• _WORK TASK_
From the entries below, transcribe exactly the lines between the line holding "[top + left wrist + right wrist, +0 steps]" and the line holding "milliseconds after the", inclusive; skip all other lines.

• _DATASET ENTRIES_
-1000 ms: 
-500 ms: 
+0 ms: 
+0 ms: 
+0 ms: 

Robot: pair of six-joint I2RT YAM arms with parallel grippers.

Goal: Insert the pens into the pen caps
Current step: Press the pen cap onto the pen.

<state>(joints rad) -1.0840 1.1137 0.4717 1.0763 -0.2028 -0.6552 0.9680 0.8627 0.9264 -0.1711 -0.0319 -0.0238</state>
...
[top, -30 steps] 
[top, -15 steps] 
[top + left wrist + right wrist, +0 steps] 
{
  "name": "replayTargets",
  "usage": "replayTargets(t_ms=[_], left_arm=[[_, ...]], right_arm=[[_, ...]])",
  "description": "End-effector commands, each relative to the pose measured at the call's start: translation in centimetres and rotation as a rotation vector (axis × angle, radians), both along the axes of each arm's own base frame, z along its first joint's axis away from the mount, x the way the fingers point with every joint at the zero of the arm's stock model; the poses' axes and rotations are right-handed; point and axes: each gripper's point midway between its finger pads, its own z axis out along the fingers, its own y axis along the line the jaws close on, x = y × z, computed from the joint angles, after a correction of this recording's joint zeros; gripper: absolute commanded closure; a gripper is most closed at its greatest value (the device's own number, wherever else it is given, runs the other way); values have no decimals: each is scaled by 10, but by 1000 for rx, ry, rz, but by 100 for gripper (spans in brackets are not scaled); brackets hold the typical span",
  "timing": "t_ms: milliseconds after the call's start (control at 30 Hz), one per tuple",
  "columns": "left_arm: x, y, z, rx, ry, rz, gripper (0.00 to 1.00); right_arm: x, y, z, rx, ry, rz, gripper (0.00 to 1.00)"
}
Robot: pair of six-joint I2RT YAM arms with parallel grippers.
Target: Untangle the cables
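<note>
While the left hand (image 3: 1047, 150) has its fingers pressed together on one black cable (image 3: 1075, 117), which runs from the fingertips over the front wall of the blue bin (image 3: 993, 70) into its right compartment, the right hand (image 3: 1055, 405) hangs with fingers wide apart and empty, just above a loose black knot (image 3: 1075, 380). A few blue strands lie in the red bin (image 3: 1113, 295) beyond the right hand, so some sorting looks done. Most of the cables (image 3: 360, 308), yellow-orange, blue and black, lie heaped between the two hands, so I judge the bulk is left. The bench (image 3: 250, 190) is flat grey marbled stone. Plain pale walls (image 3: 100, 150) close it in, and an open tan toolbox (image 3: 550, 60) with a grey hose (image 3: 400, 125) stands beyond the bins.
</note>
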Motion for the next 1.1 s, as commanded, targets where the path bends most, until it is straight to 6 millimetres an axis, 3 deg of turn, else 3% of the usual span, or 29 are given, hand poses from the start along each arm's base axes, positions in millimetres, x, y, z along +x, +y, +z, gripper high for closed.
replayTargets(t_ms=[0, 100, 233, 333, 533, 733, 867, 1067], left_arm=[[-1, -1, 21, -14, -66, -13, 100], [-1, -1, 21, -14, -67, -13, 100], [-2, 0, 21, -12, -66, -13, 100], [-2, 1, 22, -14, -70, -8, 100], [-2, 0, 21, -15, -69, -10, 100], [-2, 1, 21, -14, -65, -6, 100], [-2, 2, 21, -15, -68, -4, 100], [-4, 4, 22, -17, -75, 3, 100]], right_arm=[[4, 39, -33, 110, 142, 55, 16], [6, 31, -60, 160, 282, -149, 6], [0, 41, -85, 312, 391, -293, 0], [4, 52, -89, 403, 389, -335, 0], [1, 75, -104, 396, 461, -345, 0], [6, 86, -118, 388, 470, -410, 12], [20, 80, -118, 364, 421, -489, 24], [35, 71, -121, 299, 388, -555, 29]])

• _SOLUTION TO THIS TASK_
[top + left wrist + right wrist, +0 steps] 
{
  "name": "replayTargets",
  "usage": "replayTargets(t_ms=[_], left_arm=[[_, ...]], right_arm=[[_, ...]])",
  "description": "End-effector commands, each relative to the pose measured at the call's start: translation in centimetres and rotation as a rotation vector (axis × angle, radians), both along the axes of each arm's own base frame, z along its first joint's axis away from the mount, x the way the fingers point with every joint at the zero of the arm's stock model; the poses' axes and rotations are right-handed; point and axes: each gripper's point midway between its finger pads, its own z axis out along the fingers, its own y axis along the line the jaws close on, x = y × z, computed from the joint angles, after a correction of this recording's joint zeros; gripper: absolute commanded closure; a gripper is most closed at its greatest value (the device's own number, wherever else it is given, runs the other way); values have no decimals: each is scaled by 10, but by 1000 for rx, ry, rz, but by 100 for gripper (spans in brackets are not scaled); brackets hold the typical span",
  "timing": "t_ms: milliseconds after the call's start (control at 30 Hz), one per tuple",

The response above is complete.